YOUR GOAL -
Within the entries below, output exactly the lines between the line containing "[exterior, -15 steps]" and the line containing "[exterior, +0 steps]", inclusive, and omit any picture.

((

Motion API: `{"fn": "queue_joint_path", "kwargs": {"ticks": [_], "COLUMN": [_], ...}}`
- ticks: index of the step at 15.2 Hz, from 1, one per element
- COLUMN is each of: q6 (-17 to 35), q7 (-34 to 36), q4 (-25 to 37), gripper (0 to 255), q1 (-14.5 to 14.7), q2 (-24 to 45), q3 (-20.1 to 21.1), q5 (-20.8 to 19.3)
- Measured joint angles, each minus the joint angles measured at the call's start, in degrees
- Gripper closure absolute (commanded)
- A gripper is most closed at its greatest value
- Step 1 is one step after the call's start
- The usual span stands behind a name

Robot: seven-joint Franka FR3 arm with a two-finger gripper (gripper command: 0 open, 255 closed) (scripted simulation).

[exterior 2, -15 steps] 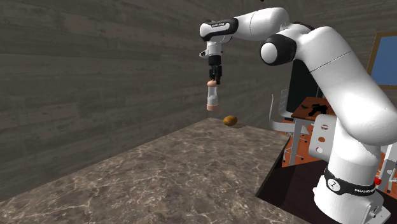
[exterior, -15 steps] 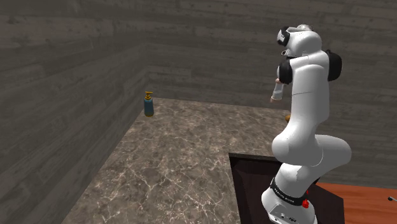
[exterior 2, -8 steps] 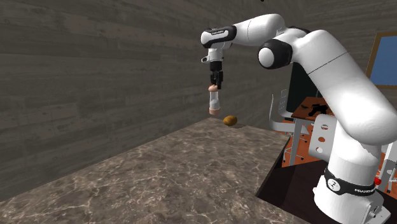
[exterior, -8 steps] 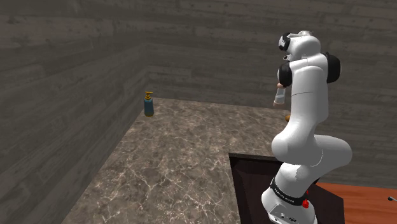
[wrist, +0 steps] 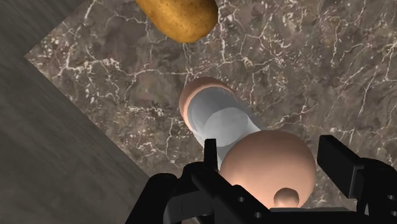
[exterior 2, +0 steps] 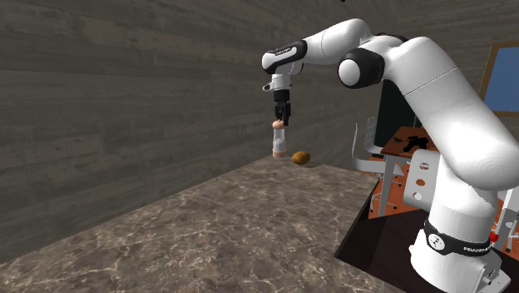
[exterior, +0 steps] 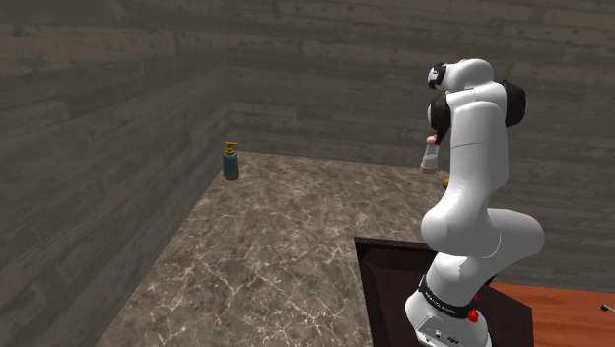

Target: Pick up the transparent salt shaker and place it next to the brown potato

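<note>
My black gripper [exterior 2: 281, 117] is shut on the pinkish cap of a clear salt shaker [exterior 2: 279, 142], which hangs upright below it, just above the marble counter. The brown potato [exterior 2: 300, 156] lies on the counter close beside the shaker, to its right in the second exterior view. In the wrist view the shaker [wrist: 219, 121] sits between my fingers, its cap [wrist: 267, 167] nearest the camera, and the potato [wrist: 178, 16] lies just beyond its base. In the shoulder view the shaker [exterior: 430, 156] shows beside the white arm.
A small blue-green bottle [exterior: 230, 161] stands at the counter's far corner by the grey plank walls. The counter edge [wrist: 83, 114] runs close to the shaker on the wall side. My stand [exterior: 448, 306] sits at the shoulder view's lower right, with chairs and a wooden table [exterior 2: 412, 146] behind it.
The gripper has come down with the shaker, bringing it from well above the counter to nearly the potato's height and slightly closer to it.
</note>
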Motion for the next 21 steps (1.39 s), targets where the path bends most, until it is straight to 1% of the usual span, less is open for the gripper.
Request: {"fn": "queue_joint_path", "kwargs": {"ticks": [4,10,17,18,21], "q6": [3.73,7.84,8.6,8.6,8.61], "q7": [-0.38,-0.9,-1.07,-1.07,-1.07], "q4": [-4.74,-8.38,-9.16,-9.17,-9.17], "gripper": [255,255,255,0,0], "q1": [1.24,1.79,1.89,1.89,1.9], "q2": [-0.82,-0.11,-0.13,-0.13,-0.14], "q3": [-0.11,0.14,0.15,0.15,0.15], "q5": [-0.22,0.2,0.23,0.23,0.23]}}
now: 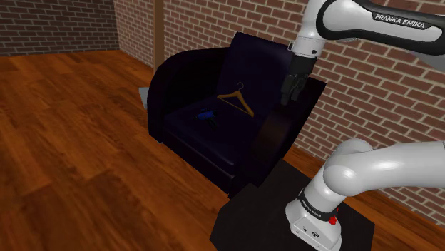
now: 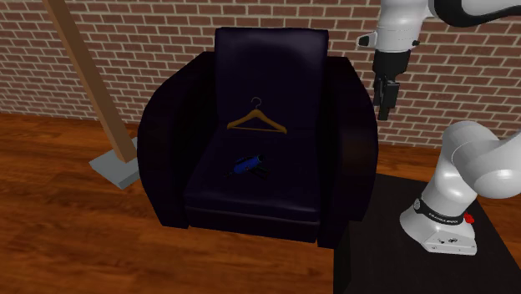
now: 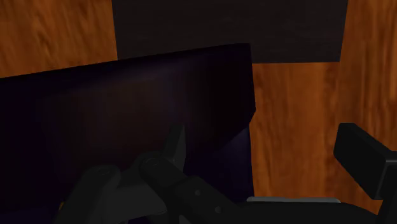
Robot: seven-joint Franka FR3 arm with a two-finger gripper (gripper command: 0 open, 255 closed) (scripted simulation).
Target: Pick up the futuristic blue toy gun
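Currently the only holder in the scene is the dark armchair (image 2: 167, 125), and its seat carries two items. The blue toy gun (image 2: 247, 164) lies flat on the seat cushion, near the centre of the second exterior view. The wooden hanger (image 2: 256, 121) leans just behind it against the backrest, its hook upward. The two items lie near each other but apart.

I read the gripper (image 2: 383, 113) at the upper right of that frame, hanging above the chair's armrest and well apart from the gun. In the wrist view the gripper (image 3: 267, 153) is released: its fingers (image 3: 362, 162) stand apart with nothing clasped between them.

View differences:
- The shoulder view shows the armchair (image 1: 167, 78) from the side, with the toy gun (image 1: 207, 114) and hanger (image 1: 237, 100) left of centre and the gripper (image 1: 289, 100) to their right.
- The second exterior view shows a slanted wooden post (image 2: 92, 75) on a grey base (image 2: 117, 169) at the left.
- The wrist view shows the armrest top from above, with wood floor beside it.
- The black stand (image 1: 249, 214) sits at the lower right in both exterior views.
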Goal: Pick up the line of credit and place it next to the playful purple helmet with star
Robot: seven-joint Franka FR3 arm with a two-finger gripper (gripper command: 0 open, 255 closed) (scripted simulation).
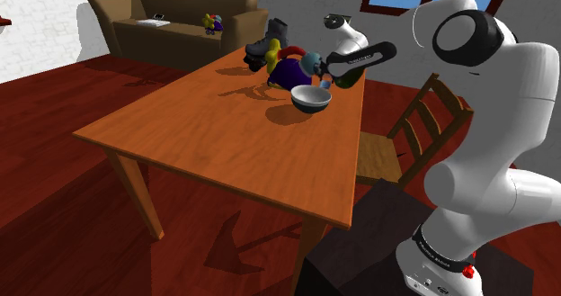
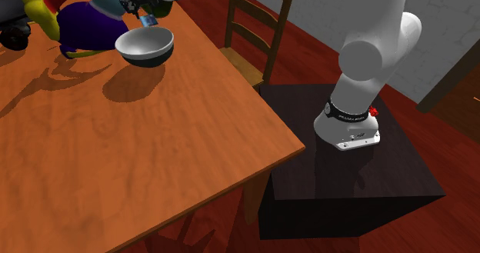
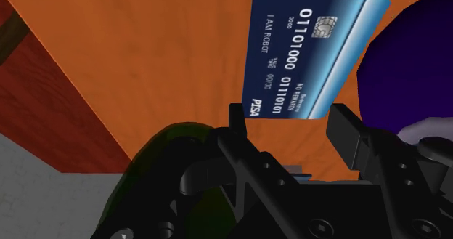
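Observation:
A dark blue credit card [image 3: 308, 52] with white numbers stands upright between my black fingers, clasped at its lower edge, above the orange wooden table [image 3: 145, 49]. My gripper [image 3: 290, 121] is shut on it. In the shoulder view the gripper [image 1: 325, 76] hangs over the table's far end with the card [image 1: 325, 85] below it, right beside the purple helmet [image 1: 288, 72]. The second exterior view shows the card [image 2: 148, 21] under the gripper [image 2: 143, 10], between the purple helmet [image 2: 85, 24] and a bowl. The helmet [image 3: 414, 63] lies close behind the card.
A grey-white bowl [image 1: 311, 99] [image 2: 145, 45] sits just in front of the gripper. A black boot [image 1: 267, 44] and yellow parts lie beyond the helmet. A dark green object [image 3: 170, 158] is under the hand. A wooden chair [image 1: 414, 132] stands by the table; a brown sofa [image 1: 180, 20] is at the back.

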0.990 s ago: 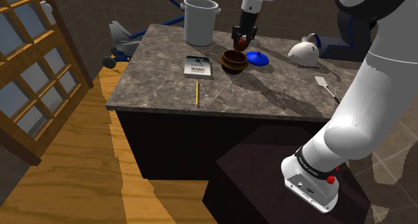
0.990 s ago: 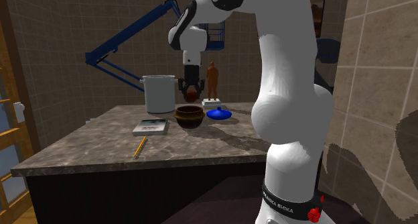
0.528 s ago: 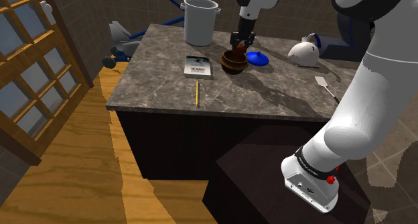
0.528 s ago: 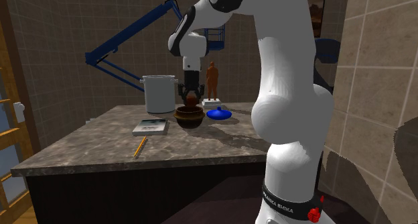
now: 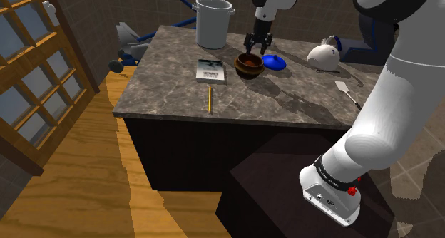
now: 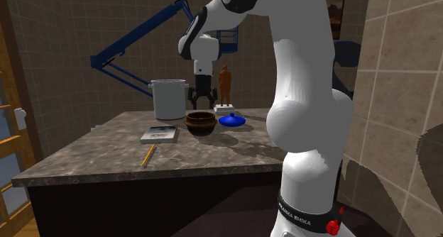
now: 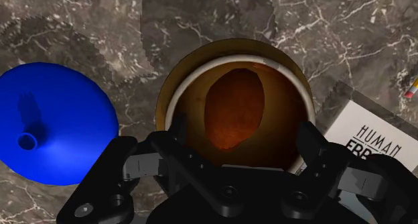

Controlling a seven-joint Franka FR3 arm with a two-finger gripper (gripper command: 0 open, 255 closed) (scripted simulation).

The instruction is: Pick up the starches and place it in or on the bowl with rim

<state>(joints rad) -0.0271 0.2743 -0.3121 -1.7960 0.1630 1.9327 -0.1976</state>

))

WRITTEN SOLUTION -
[exterior, -15 steps] 
[exterior 2, -8 steps] 
[exterior, -8 steps] 
[wrist, +0 steps] 
[exterior 2, +0 steps] 
[exterior, +0 steps] 

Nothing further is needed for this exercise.